▶ YOUR TASK
Pull each line with the string "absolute" from the entries.

▶ Collection entries
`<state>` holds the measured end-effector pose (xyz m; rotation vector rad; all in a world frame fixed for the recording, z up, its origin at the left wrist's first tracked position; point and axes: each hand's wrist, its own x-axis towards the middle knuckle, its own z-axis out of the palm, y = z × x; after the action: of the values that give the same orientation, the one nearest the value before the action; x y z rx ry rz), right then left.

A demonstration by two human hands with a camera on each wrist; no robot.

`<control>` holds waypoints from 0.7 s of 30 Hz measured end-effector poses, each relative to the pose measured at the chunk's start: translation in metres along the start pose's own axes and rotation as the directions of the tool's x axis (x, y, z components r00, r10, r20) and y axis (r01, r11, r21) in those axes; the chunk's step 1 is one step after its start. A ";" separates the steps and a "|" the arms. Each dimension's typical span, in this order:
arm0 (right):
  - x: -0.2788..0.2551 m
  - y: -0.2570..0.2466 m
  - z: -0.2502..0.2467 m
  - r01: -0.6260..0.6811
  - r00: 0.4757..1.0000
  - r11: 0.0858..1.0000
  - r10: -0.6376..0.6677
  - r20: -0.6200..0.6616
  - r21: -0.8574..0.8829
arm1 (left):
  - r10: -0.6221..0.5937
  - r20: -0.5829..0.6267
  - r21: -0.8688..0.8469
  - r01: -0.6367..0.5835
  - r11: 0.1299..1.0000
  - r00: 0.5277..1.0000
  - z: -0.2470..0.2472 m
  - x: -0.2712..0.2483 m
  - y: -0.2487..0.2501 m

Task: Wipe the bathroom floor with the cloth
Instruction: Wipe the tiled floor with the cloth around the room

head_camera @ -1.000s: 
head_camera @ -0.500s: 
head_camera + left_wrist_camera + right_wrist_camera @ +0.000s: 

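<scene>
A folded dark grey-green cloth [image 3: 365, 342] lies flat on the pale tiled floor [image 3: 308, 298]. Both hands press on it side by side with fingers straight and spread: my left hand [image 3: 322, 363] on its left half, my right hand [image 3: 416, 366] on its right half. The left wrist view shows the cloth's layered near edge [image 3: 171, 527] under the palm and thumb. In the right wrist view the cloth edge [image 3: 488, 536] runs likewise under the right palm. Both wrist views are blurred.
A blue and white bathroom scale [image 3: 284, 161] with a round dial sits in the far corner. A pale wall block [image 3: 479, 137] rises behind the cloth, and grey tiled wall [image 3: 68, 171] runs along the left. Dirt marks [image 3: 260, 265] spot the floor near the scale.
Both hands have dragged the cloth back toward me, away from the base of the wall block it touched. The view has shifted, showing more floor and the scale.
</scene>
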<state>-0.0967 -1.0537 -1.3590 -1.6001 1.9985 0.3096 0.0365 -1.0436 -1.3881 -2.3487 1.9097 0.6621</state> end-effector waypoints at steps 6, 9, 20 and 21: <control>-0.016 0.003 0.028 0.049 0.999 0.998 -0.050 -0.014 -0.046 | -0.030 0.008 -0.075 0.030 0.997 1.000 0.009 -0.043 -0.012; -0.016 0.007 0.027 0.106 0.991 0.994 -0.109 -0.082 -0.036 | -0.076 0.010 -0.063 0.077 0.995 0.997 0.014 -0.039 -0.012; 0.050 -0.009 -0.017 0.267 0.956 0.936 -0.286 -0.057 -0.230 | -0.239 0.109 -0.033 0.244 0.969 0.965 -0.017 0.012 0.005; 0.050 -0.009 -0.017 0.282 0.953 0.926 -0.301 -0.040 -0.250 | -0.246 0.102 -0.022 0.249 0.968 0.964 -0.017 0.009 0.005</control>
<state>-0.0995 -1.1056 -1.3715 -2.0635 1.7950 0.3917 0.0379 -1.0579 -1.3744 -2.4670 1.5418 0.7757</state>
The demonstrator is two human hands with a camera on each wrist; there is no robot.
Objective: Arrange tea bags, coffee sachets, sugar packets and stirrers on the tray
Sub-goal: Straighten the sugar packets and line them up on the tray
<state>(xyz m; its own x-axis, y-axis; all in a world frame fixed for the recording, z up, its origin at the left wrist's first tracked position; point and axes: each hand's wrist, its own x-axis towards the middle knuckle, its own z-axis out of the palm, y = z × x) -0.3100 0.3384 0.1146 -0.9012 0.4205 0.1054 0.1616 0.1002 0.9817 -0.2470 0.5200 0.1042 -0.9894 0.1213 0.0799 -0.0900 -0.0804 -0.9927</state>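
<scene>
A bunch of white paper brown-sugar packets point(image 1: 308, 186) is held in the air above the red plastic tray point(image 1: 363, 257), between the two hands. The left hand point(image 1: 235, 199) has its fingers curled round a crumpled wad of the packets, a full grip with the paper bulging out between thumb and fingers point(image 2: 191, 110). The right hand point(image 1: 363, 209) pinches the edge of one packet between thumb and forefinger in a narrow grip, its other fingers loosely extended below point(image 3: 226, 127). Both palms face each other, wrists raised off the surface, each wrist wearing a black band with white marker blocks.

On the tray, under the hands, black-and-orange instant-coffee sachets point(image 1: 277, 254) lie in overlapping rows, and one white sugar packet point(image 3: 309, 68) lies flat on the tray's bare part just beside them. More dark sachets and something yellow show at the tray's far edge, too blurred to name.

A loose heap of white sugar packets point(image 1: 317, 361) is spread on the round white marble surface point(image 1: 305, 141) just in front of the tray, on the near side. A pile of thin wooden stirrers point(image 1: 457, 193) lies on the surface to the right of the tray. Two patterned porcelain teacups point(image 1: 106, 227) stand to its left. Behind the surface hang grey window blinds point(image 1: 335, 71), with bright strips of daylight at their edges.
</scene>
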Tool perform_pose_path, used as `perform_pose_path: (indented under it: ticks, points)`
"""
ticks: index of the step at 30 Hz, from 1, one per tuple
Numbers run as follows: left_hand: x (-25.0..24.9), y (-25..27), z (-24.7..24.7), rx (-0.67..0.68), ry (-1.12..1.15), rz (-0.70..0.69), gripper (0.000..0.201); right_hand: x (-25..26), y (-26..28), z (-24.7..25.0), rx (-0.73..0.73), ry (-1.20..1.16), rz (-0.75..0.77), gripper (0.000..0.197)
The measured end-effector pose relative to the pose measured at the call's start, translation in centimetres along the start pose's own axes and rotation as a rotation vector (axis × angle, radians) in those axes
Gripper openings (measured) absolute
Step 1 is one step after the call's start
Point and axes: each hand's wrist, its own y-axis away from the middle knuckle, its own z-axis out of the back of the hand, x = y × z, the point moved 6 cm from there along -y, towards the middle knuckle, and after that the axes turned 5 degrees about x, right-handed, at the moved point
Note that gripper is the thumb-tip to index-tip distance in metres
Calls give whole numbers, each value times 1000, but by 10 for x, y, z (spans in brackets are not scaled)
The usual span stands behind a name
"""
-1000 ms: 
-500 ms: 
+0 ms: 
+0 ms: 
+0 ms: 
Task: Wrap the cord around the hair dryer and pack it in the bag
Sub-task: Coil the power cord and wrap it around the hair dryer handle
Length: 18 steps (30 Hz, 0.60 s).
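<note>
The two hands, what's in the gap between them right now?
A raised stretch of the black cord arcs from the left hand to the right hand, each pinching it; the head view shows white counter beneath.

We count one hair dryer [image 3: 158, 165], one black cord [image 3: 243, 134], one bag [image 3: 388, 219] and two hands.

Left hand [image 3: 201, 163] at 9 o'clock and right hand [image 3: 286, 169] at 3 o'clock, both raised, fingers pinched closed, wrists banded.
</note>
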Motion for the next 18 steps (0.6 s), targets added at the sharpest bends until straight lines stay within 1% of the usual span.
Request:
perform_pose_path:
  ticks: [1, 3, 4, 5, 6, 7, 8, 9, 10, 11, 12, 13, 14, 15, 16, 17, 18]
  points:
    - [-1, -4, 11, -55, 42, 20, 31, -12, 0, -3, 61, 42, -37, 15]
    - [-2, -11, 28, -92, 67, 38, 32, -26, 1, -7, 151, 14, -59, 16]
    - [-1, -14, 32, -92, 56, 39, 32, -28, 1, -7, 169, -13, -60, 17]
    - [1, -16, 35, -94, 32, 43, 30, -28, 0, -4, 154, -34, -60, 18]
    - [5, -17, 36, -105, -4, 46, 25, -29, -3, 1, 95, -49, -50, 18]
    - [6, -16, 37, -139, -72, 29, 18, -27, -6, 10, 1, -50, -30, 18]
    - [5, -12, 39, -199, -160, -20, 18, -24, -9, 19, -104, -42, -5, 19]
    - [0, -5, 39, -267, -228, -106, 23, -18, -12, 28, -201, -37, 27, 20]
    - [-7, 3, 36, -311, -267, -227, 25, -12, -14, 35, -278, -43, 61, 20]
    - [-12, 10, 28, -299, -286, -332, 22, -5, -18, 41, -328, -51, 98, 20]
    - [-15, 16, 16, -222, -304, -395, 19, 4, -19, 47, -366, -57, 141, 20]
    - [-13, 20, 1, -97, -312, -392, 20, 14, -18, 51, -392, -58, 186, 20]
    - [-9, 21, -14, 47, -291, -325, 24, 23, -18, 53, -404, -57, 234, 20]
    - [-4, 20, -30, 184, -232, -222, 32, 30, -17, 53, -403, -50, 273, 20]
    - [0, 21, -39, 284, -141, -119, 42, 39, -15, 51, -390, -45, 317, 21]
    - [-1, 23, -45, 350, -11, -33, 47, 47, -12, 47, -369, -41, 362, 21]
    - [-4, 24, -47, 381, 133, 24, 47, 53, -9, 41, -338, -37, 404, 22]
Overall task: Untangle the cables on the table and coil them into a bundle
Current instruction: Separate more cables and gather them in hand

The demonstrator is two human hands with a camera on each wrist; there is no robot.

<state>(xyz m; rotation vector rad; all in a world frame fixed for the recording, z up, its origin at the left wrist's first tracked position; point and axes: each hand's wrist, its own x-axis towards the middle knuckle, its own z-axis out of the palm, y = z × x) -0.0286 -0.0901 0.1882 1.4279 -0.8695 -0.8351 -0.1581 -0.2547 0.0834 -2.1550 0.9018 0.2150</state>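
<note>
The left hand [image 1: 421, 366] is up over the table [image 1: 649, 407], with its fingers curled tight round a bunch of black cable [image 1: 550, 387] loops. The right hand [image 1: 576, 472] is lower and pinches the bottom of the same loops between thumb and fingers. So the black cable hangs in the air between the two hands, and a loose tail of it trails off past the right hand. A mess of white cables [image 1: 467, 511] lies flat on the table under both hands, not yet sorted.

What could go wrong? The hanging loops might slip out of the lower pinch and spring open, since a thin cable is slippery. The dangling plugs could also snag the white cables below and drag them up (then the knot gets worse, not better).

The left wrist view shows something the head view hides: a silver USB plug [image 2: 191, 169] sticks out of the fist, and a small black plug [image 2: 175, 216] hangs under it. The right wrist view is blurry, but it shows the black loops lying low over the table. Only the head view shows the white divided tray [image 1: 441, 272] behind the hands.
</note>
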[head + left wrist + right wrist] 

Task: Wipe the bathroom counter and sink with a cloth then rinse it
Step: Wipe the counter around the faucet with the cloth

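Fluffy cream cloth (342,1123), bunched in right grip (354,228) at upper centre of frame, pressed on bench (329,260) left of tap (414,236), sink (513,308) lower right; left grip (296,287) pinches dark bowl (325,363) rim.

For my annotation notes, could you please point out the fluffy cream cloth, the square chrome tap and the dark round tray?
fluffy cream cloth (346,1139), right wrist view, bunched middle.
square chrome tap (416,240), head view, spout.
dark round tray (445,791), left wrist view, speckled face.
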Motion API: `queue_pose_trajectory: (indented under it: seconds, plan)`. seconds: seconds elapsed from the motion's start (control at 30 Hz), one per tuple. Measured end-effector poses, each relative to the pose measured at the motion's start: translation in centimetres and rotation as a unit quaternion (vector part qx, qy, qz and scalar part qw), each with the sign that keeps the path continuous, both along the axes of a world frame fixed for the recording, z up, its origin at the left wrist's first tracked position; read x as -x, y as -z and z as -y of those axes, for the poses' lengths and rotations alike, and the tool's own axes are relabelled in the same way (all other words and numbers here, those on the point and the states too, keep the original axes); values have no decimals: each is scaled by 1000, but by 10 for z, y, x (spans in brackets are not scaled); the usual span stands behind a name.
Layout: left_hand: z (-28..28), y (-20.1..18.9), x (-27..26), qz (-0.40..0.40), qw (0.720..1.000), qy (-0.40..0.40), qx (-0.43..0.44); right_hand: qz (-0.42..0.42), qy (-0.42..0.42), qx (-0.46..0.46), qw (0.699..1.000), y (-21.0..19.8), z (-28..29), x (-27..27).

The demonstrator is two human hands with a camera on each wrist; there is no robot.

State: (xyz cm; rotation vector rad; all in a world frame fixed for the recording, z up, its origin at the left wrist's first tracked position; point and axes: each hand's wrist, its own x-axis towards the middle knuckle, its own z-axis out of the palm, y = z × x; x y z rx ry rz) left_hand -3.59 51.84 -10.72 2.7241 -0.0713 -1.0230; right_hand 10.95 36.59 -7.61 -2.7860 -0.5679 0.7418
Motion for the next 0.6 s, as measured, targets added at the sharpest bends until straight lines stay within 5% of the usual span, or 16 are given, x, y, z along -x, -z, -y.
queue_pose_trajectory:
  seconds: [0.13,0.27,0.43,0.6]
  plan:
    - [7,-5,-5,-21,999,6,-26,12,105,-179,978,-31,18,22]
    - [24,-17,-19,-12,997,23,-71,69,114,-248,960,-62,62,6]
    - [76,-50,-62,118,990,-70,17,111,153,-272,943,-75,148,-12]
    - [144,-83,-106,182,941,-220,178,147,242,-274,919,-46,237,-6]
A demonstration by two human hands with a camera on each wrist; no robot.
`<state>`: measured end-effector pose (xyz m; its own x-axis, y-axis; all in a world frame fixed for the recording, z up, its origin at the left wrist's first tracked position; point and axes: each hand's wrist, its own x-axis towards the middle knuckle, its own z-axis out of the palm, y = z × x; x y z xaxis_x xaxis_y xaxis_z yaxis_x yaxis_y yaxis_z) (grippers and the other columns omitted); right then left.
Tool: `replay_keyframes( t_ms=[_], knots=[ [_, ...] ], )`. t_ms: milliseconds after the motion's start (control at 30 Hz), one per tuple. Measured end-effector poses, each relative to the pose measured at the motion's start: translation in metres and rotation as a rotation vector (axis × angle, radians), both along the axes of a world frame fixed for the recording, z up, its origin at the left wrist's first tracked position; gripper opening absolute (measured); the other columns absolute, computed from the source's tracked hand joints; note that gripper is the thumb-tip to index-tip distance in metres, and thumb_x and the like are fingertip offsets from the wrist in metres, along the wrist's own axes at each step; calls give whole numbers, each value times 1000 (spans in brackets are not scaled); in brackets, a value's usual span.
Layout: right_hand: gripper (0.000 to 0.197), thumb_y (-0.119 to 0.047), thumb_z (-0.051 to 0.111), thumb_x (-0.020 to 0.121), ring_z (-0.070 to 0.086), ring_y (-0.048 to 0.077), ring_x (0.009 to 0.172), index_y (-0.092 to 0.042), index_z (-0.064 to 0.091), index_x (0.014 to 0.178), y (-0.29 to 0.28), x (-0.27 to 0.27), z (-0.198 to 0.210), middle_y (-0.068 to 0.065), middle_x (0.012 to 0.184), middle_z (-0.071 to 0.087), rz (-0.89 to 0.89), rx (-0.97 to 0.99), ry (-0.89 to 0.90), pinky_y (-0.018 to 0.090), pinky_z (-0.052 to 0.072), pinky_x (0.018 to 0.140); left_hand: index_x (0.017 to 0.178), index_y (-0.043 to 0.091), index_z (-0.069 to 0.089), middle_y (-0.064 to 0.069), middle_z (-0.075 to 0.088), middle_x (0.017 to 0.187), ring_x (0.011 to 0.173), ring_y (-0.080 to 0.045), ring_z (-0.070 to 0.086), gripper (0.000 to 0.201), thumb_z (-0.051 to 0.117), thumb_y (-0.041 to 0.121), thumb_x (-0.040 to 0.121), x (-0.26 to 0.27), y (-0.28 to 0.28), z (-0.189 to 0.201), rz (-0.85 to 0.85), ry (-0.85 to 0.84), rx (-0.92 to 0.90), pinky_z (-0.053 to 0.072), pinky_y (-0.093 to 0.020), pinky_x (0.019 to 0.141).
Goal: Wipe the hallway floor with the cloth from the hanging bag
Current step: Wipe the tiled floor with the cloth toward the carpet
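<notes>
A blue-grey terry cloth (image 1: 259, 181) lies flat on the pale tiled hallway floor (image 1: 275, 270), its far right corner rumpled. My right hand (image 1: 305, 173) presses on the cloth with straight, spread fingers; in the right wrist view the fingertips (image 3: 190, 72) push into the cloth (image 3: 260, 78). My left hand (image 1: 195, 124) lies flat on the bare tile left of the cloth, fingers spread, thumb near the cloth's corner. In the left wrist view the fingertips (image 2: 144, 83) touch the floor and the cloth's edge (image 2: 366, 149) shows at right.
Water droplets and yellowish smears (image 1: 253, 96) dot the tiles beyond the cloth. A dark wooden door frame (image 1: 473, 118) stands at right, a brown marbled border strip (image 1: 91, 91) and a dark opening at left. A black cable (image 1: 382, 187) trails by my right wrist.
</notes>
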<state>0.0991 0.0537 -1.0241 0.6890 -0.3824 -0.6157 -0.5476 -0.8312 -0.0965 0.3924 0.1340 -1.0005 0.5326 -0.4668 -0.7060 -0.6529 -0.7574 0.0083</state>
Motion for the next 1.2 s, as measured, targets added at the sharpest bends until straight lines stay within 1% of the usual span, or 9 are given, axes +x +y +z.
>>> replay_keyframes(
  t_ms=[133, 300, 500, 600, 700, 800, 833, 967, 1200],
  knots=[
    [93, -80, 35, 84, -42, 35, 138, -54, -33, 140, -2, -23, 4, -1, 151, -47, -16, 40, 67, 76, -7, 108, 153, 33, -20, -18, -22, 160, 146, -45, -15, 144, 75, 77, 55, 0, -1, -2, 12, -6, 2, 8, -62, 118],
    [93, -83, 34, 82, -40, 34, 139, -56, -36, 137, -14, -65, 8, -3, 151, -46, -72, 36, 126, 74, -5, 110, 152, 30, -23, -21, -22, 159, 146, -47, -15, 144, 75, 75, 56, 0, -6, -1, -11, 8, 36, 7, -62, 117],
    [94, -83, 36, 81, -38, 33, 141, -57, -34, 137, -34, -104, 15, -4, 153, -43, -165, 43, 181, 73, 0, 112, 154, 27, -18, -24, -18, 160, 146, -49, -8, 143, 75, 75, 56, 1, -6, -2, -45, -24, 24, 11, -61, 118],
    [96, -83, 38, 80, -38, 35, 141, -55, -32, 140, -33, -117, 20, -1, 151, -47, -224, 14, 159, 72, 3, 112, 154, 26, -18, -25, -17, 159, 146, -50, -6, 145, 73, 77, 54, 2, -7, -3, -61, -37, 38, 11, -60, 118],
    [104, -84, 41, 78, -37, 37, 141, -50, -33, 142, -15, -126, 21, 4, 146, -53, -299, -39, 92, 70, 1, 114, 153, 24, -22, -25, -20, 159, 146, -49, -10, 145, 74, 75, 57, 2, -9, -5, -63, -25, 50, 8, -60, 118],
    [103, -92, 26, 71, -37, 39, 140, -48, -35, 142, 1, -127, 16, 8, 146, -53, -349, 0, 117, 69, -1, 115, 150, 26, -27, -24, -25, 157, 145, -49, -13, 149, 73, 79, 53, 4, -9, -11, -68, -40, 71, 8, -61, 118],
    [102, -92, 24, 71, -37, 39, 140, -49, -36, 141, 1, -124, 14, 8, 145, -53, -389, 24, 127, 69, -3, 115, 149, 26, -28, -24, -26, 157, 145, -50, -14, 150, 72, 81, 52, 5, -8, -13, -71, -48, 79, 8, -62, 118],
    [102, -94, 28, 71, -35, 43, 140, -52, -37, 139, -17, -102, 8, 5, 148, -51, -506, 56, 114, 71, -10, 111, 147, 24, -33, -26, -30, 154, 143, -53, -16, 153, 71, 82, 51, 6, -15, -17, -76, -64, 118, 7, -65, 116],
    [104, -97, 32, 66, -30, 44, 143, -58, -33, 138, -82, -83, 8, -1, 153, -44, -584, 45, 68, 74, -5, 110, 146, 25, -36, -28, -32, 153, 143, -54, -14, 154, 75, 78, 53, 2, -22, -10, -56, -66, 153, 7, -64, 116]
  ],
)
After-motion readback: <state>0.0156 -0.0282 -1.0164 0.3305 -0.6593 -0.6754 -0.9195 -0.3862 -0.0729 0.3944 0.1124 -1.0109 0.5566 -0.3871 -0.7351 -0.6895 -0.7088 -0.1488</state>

▶ OUTPUT FOR THIS TASK
Gripper openings (measured) absolute
Tool: `replay_keyframes( t_ms=[_], knots=[ [_, ...] ], )`. t_ms: milliseconds after the motion's start (control at 30 Hz), one per tuple. Measured end-effector poses, each relative to the pose measured at the motion's start: translation in metres and rotation as a rotation vector (axis × angle, radians), both along the axes of a world frame fixed for the recording, z up, its origin at the left wrist's first tracked position; gripper opening absolute (measured); the other columns absolute, computed from the source's tracked hand joints; note that gripper is the thumb-tip to index-tip distance in metres, and thumb_x and the like are fingertip offsets from the wrist in metres, along the wrist's own axes at each step; calls give whole numbers, each value times 1000 (spans in brackets are not scaled); in brackets, a value's usual span.

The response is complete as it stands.